Avusturya İç İşleri Bakanı Karner, ülkeden çıkarılan kişinin 2018 yılında Avusturya’da DEAŞ/IŞİD propagandası yapmak suçundan yedi yıl hapis cezasına çarptırıldığını, ardından da sığınma hakkı statüsünün iptal edildiğini söyledi. Şimdi ise İstanbul üzerinden Suriye’nin başkenti Şam’a bir tarifeli uçakla götürüldü. İçişleri Bakanlığı’ndan yapılan açıklamaya göre, 32 yaşındaki adam IŞİD için propaganda yapmıştı. Geçen yıl serbest bırakılmış, ancak daha sonra tekrar mahkum edilmiş ve gözaltında tutulmuştu. Bildirildiğine göre, o zamandan beri 2025 Mayıs ortasından beri gözaltında tutuluyordu. Avusturya Türk Kültür Cemiyeti (TKG), Avusturya’dan Suriye’ye geri yollanan DEAŞ/IŞİD ilişkili Suriye vatandaşlarının aslında Suriye’de gözetim altında tutulması gerektiğinin altını çizerek şunları ifade etti:

  “ 15 yıldır ilk kez Avusturya suçluları Suriye’ye sınır dışı ediyor ve  İçişleri Bakanı Karner, bu kararı “sert ve dolayısıyla adil bir iltica politikası” ile gerekçelendirdi. Bizler bu duruşu destekliyoruz. Darısı Türkiye’nin başına. Yalnız detaylara baktığımızda sorunlar var bir  STK olarak uyarma görevini yerine getirmemiz gerekiyor.

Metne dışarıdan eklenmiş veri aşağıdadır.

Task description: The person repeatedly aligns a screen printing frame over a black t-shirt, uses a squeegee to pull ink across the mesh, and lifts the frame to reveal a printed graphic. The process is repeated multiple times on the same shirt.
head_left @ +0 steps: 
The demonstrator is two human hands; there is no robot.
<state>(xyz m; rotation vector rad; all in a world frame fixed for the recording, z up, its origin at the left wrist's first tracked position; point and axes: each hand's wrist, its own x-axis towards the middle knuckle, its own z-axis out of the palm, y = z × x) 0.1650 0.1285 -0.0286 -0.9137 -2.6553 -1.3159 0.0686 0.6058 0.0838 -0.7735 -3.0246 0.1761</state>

Viyana’dan dün 7 yıla DEAŞ/IŞİD propagandası yaptığı için Suriye vatandaşının  Şam’a  Viyana İstanbul üzerinden Şam’a uçak ile yollamak yetmez. Bu kişi Şam’da ne yapacak? Bu konuda Avusturya İçişleri Bakanı Sayın Karner hiçbir bilgi dün vermedi. Niye?

Avusturya’dan DEAŞ propagandası yaptığı gerekçesiyle 7 yıla mahkum olan Suriye vatandaşını, mülteci hakkını iptal edip Viyana-İstanbul üzerinden Şam’a uçakla teslim ettiğiniz kişinin günahları, teslim ettiğiniz Suriye hükümeti olan HTŞ’den 1000 daha az. Bu kişi şu anda Şam’da 100 kat daha tehlikeli durumda.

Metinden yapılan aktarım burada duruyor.